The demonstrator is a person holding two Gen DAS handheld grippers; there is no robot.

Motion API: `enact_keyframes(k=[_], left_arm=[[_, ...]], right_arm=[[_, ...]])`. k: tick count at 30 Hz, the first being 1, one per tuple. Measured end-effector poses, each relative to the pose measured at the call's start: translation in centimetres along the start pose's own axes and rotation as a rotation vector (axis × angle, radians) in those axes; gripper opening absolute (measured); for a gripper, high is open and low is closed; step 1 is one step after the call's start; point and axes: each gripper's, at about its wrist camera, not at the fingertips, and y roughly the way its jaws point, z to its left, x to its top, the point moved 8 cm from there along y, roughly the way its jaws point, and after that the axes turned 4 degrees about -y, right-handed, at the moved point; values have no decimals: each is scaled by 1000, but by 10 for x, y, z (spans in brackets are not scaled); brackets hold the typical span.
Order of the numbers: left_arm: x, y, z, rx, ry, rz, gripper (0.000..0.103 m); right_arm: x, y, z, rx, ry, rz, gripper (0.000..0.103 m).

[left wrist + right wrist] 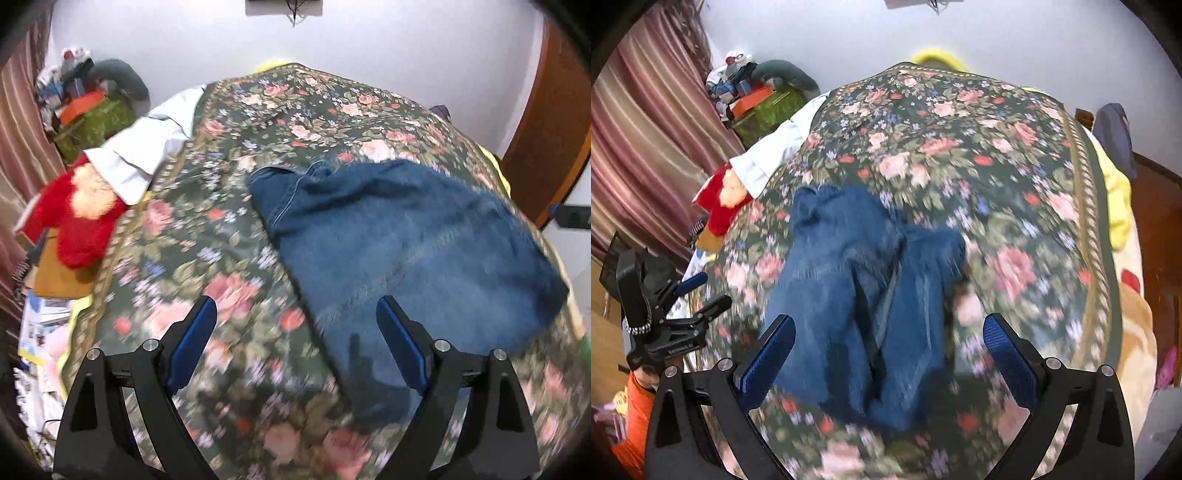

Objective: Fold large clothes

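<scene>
Both claws stand wide apart with nothing caught between their blue pads: the right gripper hangs over the jeans and the left gripper hangs beside them, neither touching cloth as far as these blurred views allow. Directly below and ahead of the right claw, the denim lies on the floral bedspread, bunched and partly doubled over, its long axis running away from the claw toward the far end of the bed. Its near edge sits under the gap between the jaws, closer to the left-hand pad than to the other. From the left claw the same jeans lie ahead and off to its right, stretching diagonally from near its right-hand pad up toward the bed's far side; bare bedspread fills the space under its other pad. In the right wrist view the left gripper shows low at the left, out past the edge of the denim. Judged from this layout, the right hand is the nearer one for taking the near edge, while the left would have to shift toward its right to reach cloth. A red plush toy and a pale folded sheet lie far off to the left of both claws, well apart from the jeans.
</scene>
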Motion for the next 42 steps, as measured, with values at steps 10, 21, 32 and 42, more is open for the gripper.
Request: enact_keyframes(k=[10, 21, 32, 42], left_arm=[[0, 77, -51, -36, 93, 97, 90], [-29, 41, -3, -19, 48, 95, 90], [-58, 70, 9, -445, -391, 254, 91], [-38, 84, -23, -474, -303, 239, 98]], right_arm=[[25, 106, -26, -58, -53, 192, 102], [-5, 77, -39, 82, 87, 215, 103], [-46, 97, -48, 354, 333, 305, 103], [-27, 107, -16, 284, 143, 356, 103]])
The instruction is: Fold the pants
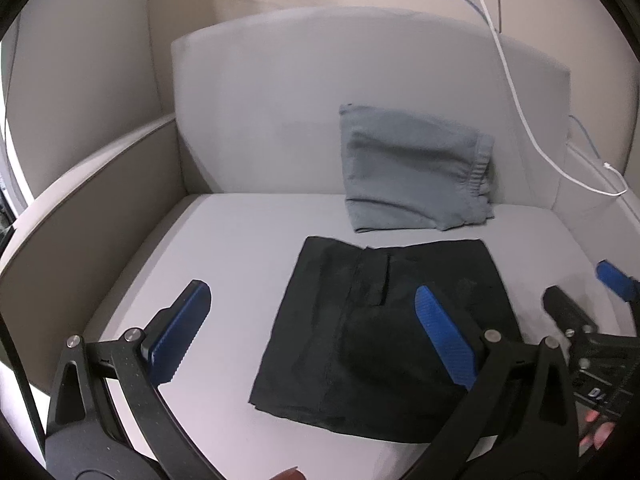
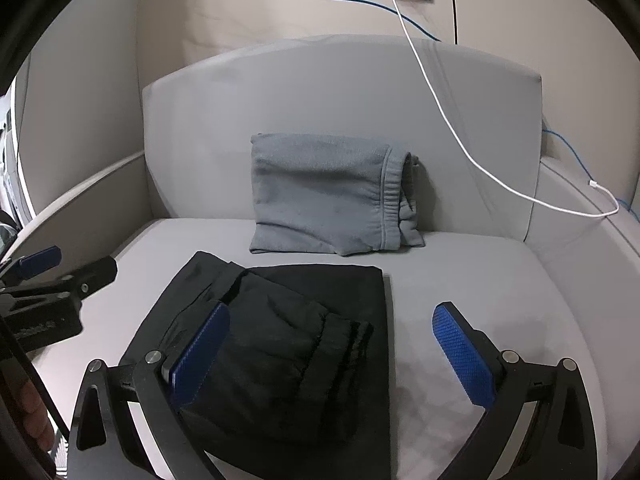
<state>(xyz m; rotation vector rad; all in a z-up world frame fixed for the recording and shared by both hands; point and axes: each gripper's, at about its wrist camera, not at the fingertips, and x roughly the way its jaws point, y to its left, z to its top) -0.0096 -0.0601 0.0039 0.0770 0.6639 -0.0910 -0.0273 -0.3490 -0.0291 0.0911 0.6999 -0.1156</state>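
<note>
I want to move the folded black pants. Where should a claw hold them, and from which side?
Probably grip the black pants at their straight right edge. It lies flat on bare cushion, so the open right claw can come in from the right and pinch all layers together.

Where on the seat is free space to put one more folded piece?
The seat is bare on the left, between the armrest and the black pants, and in a narrower strip right of them. The middle and back are crowded: grey pants lean on the backrest just behind the black ones.
</note>
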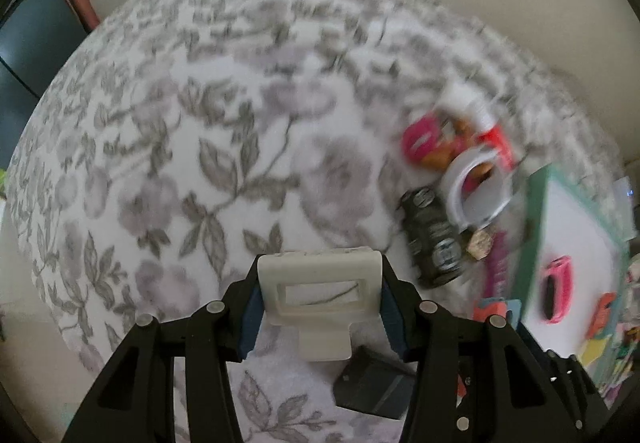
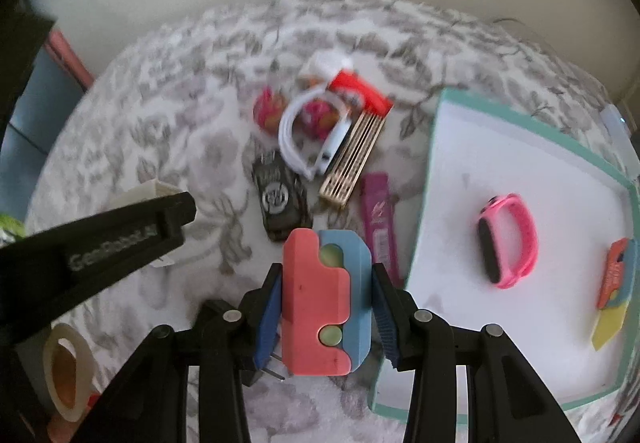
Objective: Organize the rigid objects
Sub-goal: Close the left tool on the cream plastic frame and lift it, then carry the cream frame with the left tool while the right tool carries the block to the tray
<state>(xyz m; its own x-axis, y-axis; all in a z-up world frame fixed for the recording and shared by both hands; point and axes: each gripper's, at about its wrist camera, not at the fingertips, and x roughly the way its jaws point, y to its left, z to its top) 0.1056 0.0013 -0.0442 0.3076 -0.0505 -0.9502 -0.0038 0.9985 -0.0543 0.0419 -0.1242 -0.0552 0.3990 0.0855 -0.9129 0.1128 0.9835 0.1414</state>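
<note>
While both grippers hang over the grey-and-white floral cloth (image 1: 168, 147), each already has a piece clamped between its blue pads. The left gripper (image 1: 319, 303) grips a cream-white plastic bracket with a rectangular window (image 1: 319, 293) across its wide body; it looks like a light, stiff printed part, and its thin window frame is probably the weak spot, so the solid side walls seem the right place to press. The right gripper (image 2: 326, 305) is closed on a coral-and-blue flat plastic block with two pale green round pins (image 2: 324, 299), taken by its long edges. That block looks rigid and light with smooth faces, so it could slide if tilted. Just right of it lies the teal-rimmed white tray (image 2: 436, 147), holding a pink wristband with a black face (image 2: 507, 241).
</note>
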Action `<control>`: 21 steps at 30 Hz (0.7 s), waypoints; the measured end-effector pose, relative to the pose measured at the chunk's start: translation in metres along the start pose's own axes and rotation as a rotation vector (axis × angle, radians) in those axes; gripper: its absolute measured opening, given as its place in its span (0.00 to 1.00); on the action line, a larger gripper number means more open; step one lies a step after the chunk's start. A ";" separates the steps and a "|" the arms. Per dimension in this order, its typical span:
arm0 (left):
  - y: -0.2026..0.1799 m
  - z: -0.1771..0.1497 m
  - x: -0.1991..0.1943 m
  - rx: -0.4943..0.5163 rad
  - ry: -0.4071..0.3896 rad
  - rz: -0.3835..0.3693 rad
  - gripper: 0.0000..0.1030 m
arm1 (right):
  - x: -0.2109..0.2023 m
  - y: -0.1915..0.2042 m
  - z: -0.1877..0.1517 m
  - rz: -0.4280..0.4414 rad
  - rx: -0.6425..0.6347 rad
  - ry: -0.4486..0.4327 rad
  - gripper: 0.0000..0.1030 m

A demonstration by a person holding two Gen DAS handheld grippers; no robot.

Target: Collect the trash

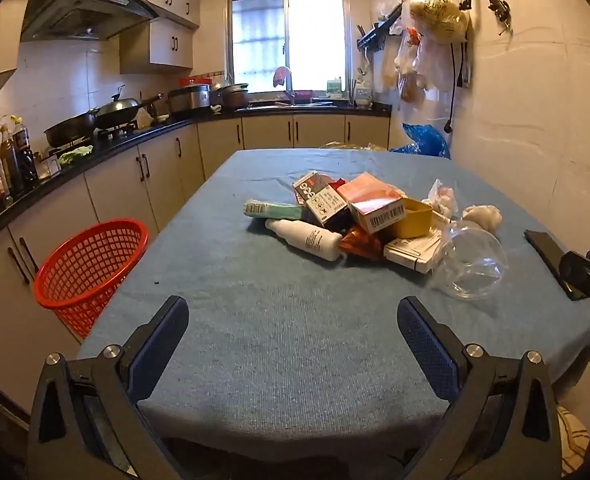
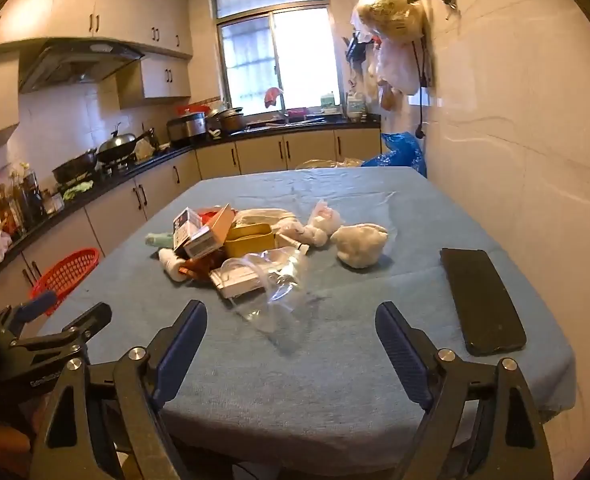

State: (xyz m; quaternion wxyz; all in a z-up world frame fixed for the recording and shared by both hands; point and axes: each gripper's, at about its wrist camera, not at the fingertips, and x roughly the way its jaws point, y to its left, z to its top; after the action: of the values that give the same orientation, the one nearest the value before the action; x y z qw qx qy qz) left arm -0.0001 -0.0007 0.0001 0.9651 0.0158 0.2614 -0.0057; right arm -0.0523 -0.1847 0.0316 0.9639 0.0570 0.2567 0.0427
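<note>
A heap of trash lies mid-table on the blue cloth [image 1: 255,340]: a white bottle [image 1: 307,239], a green tube [image 1: 273,210], a pink carton [image 1: 371,200], a yellow box [image 1: 413,218], a clear plastic dome lid [image 1: 469,262] and crumpled white paper [image 1: 481,216]. A red mesh basket [image 1: 91,268] stands off the table's left edge. My left gripper [image 1: 293,316] hangs open over the near cloth, nothing between its fingers. My right gripper [image 2: 291,320] is also open and empty, just short of the clear plastic [image 2: 273,284]. The crumpled paper [image 2: 359,244] lies beyond it to the right.
A black phone [image 2: 481,300] lies on the table's right side near the wall. The kitchen counter with pans [image 1: 107,120] and bottles runs along the left. Bags [image 1: 435,12] hang on the right wall. The left gripper's body [image 2: 35,344] shows at the right wrist view's left edge.
</note>
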 end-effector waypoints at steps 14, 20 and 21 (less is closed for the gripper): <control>0.002 -0.003 0.009 -0.001 0.035 0.000 1.00 | 0.011 0.017 -0.005 0.001 -0.063 0.044 0.85; 0.004 -0.004 0.008 -0.002 0.038 -0.001 1.00 | 0.011 0.017 -0.005 -0.010 -0.066 0.041 0.85; 0.004 -0.004 0.008 -0.002 0.038 0.001 1.00 | 0.011 0.017 -0.005 -0.012 -0.070 0.040 0.85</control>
State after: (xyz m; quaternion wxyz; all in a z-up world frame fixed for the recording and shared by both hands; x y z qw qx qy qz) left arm 0.0048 0.0030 -0.0076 0.9600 0.0150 0.2795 -0.0046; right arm -0.0462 -0.1659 0.0241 0.9602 0.0208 0.2746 0.0472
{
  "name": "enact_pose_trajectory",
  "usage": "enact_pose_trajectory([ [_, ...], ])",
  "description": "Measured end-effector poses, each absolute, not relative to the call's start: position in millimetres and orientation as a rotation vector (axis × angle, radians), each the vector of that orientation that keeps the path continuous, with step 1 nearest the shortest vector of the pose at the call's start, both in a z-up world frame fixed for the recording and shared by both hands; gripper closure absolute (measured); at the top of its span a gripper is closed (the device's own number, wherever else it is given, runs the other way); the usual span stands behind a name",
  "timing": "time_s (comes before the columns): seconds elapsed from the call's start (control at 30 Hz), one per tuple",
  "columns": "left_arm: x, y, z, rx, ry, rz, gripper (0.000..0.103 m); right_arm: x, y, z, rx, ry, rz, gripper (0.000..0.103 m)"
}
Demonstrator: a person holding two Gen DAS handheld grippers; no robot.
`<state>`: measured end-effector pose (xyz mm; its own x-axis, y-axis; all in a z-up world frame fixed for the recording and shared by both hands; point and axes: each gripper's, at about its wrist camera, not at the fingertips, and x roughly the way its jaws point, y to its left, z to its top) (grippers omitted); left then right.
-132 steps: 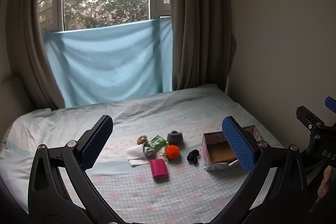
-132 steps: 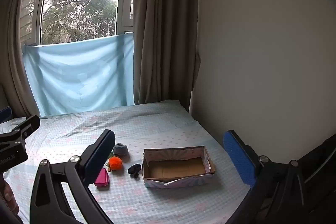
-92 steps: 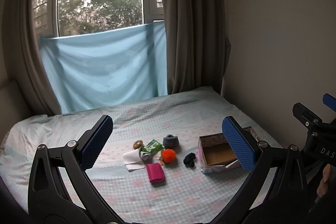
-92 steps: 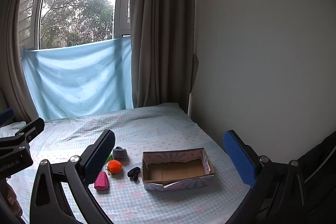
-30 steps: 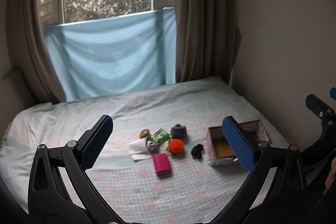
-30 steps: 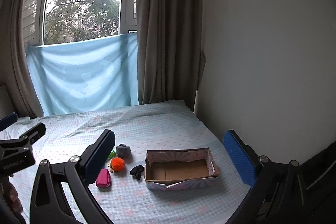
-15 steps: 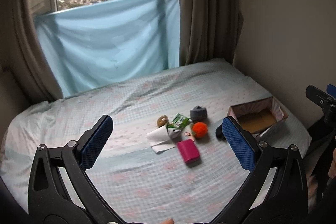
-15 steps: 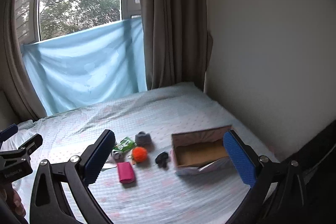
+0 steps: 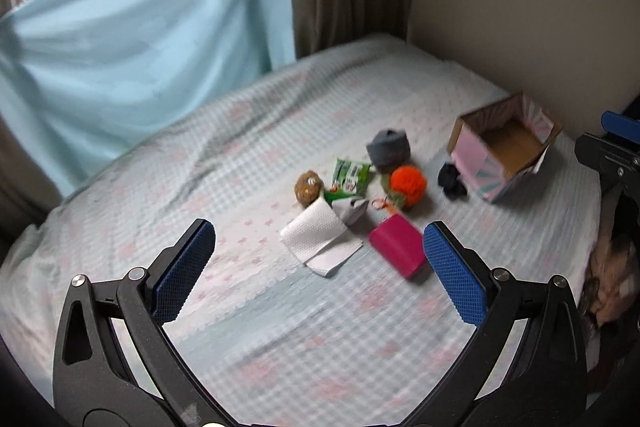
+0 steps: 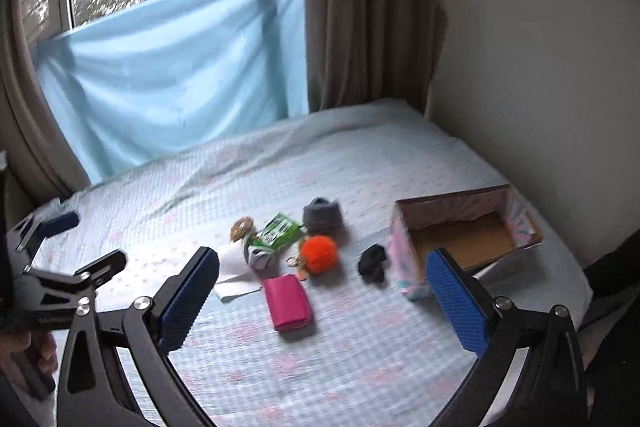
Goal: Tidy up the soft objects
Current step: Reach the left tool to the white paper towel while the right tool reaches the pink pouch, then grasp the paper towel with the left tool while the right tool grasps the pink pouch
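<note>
Left gripper: wide open, holding nothing, above the bed.
Right gripper: wide open too, nothing in it.
Soft things: a small pile mid-bed, near the open box.
Orange pom-pom: fluffy, round, likely very light; squeeze its middle.
Grey sock roll: squashy bundle.
Pink pouch: flat, smooth; likely best pinched by the edges.
Tissue: thin, tears easily.

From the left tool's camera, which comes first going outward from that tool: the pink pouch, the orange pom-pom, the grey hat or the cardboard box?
Going by the left camera, measured from the left tool:
1. Pink pouch, just inside its right finger.
2. Orange pom-pom, behind the pouch.
3. Grey hat, farther back, centre.
4. Cardboard box, far right by the wall.
</note>
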<state>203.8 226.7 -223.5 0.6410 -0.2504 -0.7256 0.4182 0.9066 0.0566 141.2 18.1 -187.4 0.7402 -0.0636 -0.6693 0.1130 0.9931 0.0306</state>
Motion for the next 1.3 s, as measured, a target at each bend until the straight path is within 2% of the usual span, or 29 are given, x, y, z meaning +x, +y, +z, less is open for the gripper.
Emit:
enact_pose_trajectory([
  [0.3,286.3,210.0,-347.6,0.302,0.891,-0.490,0.000,211.4,45.8,-299.0,0.024,0.899,-0.006,0.000],
  [0.63,331.6,182.3,-453.9,0.438,0.943,-0.554,0.001,269.7,54.7,-422.8,-0.012,1.071,0.031,0.000],
  [0.73,338.2,179.3,-473.6,0.467,0.959,-0.564,0.002,279.2,59.5,-446.1,-0.039,1.093,0.056,0.000],
  [0.8,343.5,177.5,-486.3,0.486,0.968,-0.569,0.007,282.9,62.5,-459.1,-0.051,1.121,0.075,0.000],
  [0.9,347.3,176.6,-497.2,0.484,0.990,-0.585,0.013,289.2,64.5,-476.4,-0.064,1.169,0.091,0.005],
  [0.97,348.5,175.9,-498.8,0.469,0.995,-0.592,0.015,293.0,64.2,-485.3,-0.055,1.198,0.101,0.012],
  [1.0,348.6,176.3,-499.4,0.457,1.001,-0.600,0.020,294.7,64.4,-489.2,-0.058,1.214,0.103,0.015],
  [1.07,348.9,178.6,-499.7,0.437,1.006,-0.607,0.028,296.4,64.5,-493.0,-0.078,1.230,0.089,0.027],
  [1.1,347.6,179.1,-499.2,0.433,1.004,-0.605,0.039,296.4,63.3,-492.6,-0.070,1.231,0.091,0.030],
  [1.13,347.9,181.4,-498.5,0.430,1.005,-0.603,0.043,296.0,61.6,-491.2,-0.059,1.232,0.091,0.036],
  [1.2,345.1,182.6,-495.7,0.424,1.010,-0.599,0.066,295.0,60.6,-489.4,-0.061,1.235,0.085,0.042],
  [1.3,342.0,187.3,-492.4,0.406,1.024,-0.586,0.087,293.3,59.1,-486.4,-0.060,1.236,0.080,0.048],
])
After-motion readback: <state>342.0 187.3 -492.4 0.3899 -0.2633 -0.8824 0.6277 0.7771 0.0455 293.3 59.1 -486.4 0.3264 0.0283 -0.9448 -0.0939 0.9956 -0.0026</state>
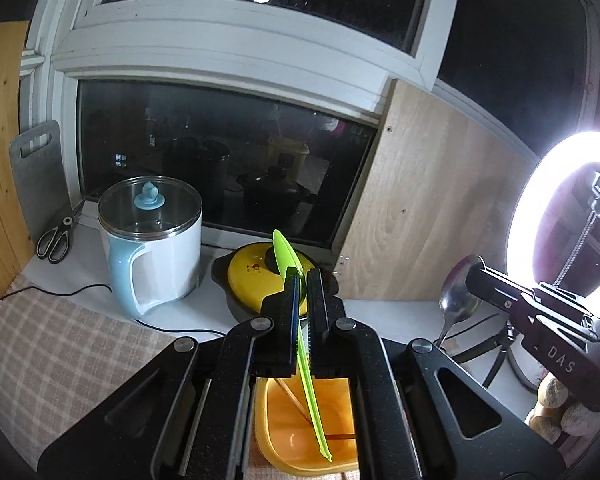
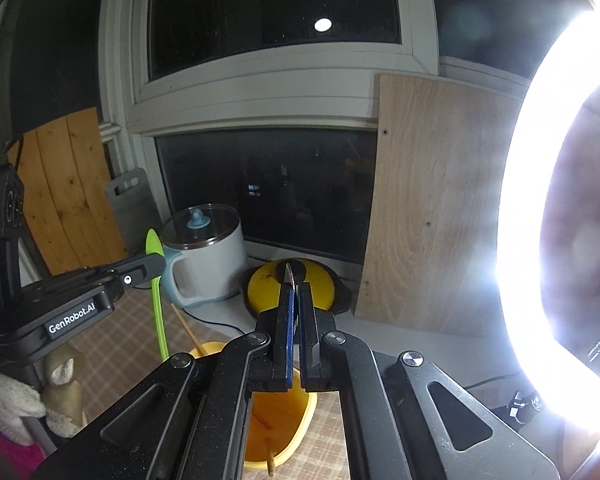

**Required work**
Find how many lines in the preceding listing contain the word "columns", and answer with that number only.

**Exercise response**
2